#### Task goal
Retype all data exactly as given. Pictures should not be retyped.
[Opening Provided material section]
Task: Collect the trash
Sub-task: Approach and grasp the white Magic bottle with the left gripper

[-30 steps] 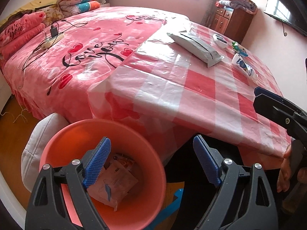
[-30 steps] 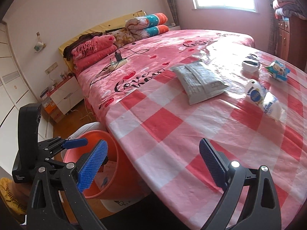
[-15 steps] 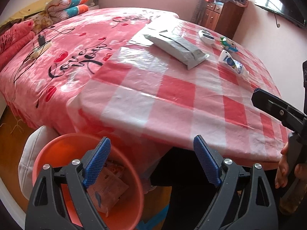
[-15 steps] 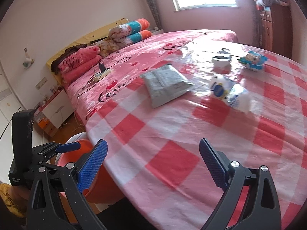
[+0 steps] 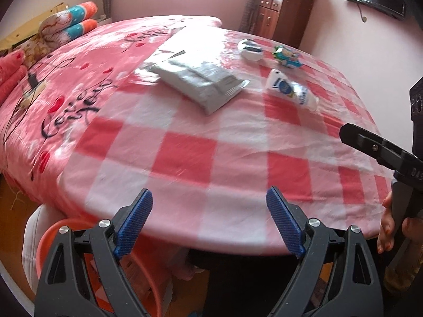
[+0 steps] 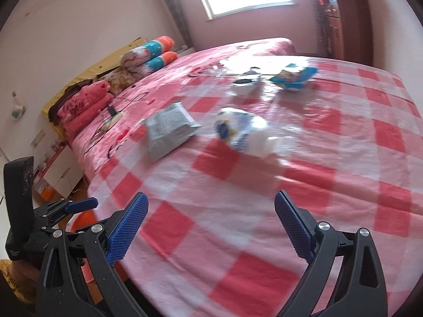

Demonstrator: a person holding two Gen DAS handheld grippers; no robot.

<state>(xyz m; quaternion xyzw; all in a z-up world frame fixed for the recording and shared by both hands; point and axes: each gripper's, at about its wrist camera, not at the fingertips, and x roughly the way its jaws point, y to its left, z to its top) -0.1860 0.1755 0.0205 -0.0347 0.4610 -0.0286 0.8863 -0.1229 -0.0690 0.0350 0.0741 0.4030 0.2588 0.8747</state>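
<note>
Trash lies on the pink checked tablecloth (image 5: 185, 158): a grey plastic mailer bag (image 5: 201, 82) (image 6: 169, 129), a crumpled white and blue wrapper (image 5: 290, 89) (image 6: 240, 129), a small white cup-like piece (image 5: 249, 50) (image 6: 244, 84) and a blue-green snack packet (image 5: 286, 56) (image 6: 293, 75). My left gripper (image 5: 208, 219) hangs open over the table's near edge with nothing between its fingers. My right gripper (image 6: 210, 224) is open too, empty, above the cloth and short of the white wrapper. The orange bin (image 5: 53, 240) (image 6: 82, 219) shows below the table edge at lower left.
A bed with a pink heart blanket (image 5: 79, 84) adjoins the table on the left, with rolled bedding (image 5: 71, 26) and a cabled power strip (image 5: 31, 89) on it. A wooden cabinet (image 5: 283, 15) stands at the back right. A white cushion (image 5: 31, 240) sits beside the bin.
Both grippers have swung from the orange bin toward the table. The bin has slid to the lower left of both views and the trash on the cloth looks nearer. Both stay open.
</note>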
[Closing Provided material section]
#### Your solution
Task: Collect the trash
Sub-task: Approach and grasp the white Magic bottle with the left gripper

[-30 steps] 
[-30 steps] 
[-15 steps] 
[-15 steps] 
[+0 steps] 
[+0 steps] 

Demonstrator: a person holding two Gen DAS handheld grippers; no robot.

<state>(xyz m; quaternion xyzw; all in a z-up world frame fixed for the recording and shared by both hands; point and axes: each gripper's, at about its wrist camera, not at the fingertips, and x roughly the way its jaws point, y to its left, z to its top) -0.1860 0.1755 0.0205 -0.0347 0.4610 -0.0286 0.8863 -0.1229 -0.0690 0.0350 0.0741 0.4030 0.2588 0.8747</state>
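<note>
Trash lies on the pink checked tablecloth (image 5: 185, 158): a grey plastic mailer bag (image 5: 201, 82) (image 6: 169, 129), a crumpled white and blue wrapper (image 5: 290, 89) (image 6: 240, 129), a small white cup-like piece (image 5: 249, 50) (image 6: 244, 84) and a blue-green snack packet (image 5: 286, 56) (image 6: 293, 75). My left gripper (image 5: 208, 219) hangs open over the table's near edge with nothing between its fingers. My right gripper (image 6: 210, 224) is open too, empty, above the cloth and short of the white wrapper. The orange bin (image 5: 53, 240) (image 6: 82, 219) shows below the table edge at lower left.
A bed with a pink heart blanket (image 5: 79, 84) adjoins the table on the left, with rolled bedding (image 5: 71, 26) and a cabled power strip (image 5: 31, 89) on it. A wooden cabinet (image 5: 283, 15) stands at the back right. A white cushion (image 5: 31, 240) sits beside the bin.
Both grippers have swung from the orange bin toward the table. The bin has slid to the lower left of both views and the trash on the cloth looks nearer. Both stay open.
</note>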

What this exercise asked for has been supplied.